LL: Yes, all three books overlap and share a number of similarities. If I were the sort of writer who plotted and planned I might have thought to write a trilogy. Each novel provides a new context for examining, what are loosely, three significant events in my life. Understanding how they have marked me remains an unfinished task. This also defines the process of writing: I am never done. In each novel I take new risks, not only with the subject matter but also with the form. So while all three dance around the same issues, with each subsequent book, I have tried to push further. I would love to be done and on to something else, but despite my efforts I keep circling back.

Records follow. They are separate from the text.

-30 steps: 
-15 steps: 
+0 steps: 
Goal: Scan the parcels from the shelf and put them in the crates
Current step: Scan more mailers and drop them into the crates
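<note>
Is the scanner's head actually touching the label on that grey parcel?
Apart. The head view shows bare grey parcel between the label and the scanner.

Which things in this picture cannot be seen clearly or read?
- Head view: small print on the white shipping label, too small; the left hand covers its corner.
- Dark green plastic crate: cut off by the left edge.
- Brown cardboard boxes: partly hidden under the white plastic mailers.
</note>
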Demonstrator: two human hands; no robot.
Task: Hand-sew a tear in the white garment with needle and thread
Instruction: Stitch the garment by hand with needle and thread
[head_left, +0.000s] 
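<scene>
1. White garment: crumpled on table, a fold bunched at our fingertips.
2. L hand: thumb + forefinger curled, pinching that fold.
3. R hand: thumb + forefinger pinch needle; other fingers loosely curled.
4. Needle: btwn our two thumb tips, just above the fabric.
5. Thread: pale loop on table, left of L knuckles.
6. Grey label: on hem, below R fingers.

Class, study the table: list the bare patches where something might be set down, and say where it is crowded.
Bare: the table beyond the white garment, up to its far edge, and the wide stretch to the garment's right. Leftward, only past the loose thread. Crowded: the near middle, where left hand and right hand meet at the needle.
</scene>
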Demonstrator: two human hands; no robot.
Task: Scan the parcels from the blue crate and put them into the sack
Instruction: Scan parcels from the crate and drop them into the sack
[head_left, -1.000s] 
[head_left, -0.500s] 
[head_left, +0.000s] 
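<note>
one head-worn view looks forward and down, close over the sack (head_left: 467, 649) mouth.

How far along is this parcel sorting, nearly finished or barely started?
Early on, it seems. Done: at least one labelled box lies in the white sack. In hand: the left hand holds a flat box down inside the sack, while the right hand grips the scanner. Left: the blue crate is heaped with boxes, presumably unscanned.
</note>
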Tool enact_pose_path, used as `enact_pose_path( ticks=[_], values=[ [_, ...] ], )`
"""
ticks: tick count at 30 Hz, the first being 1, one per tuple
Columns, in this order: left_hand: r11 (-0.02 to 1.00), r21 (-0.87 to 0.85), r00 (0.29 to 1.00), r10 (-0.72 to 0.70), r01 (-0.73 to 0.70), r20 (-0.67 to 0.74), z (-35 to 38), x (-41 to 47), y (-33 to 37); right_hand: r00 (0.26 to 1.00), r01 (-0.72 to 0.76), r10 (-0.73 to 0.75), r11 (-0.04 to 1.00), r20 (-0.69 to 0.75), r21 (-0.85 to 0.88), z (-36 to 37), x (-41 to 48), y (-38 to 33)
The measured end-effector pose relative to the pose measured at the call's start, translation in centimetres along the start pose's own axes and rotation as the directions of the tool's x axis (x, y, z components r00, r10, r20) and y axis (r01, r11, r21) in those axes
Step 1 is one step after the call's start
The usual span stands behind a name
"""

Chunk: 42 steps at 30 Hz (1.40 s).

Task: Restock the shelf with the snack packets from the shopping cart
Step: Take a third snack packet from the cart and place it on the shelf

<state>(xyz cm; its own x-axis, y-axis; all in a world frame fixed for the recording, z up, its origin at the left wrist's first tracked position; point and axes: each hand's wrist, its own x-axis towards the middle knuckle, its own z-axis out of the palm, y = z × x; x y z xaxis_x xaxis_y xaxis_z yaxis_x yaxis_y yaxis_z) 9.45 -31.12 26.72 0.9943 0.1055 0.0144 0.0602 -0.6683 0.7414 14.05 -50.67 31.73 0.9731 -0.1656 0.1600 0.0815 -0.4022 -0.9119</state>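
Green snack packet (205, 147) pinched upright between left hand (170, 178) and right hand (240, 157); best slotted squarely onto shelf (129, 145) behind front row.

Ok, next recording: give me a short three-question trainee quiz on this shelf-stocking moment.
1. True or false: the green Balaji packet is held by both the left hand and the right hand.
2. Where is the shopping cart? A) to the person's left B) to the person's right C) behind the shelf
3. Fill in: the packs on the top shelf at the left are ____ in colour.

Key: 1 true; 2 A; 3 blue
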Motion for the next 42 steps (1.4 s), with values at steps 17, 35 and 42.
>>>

Tin God gives a sense of vastness of the prairie and of what the land has witnessed over time and in Bohemian Girl we are also west in the 19th century. The girl is chattel the father bargains with to pay off a debt. You have stories of a father of a gun, a pick up truck, of men. Have you struggled with how your work is received by those who might see themselves in the work?
TS: When All Aberration, my first book of poetry, was published, my mother complained that I made her sound fat, when really there were a number of poems that portrayed her as unloving. That’s when I realized “those who might see themselves in the work” would see what they wanted. I am, however, relieved that my father died last month.
What is it about the negative space between your paragraphs that generates so much power in your work? I’ve often thought of your work as a hybrid prose poetry, but this last book is the one that most resembles that form in that it moves from section to section with a mysterious unity, like a much shorter Underworld. Would you appreciate such a label or do you prefer to be thought of solely as a novelist? And why.
LL: I don’t think I have written novels or poems. My work doesn’t fit comfortably in either box. It may be because I am revising the same questions the hybrid form makes most sense. It allows me more opportunities to find the connections. My sense of the novel is that it has a distinct beginning, middle and end and is plot driven. Plot and a formal structure often hamper me, which is why I use both minimally. I prefer to let the stories unfold in a non-linear fashion, the momentum determined by memory and how images come to me. I don’t think my stories come to a full stop, but rather end with motion more akin to yielding. I prefer to hold back from excess description and context, which often detract from the emotional content and impede the reader’s imagination. So hybrid might be the most accurate moniker.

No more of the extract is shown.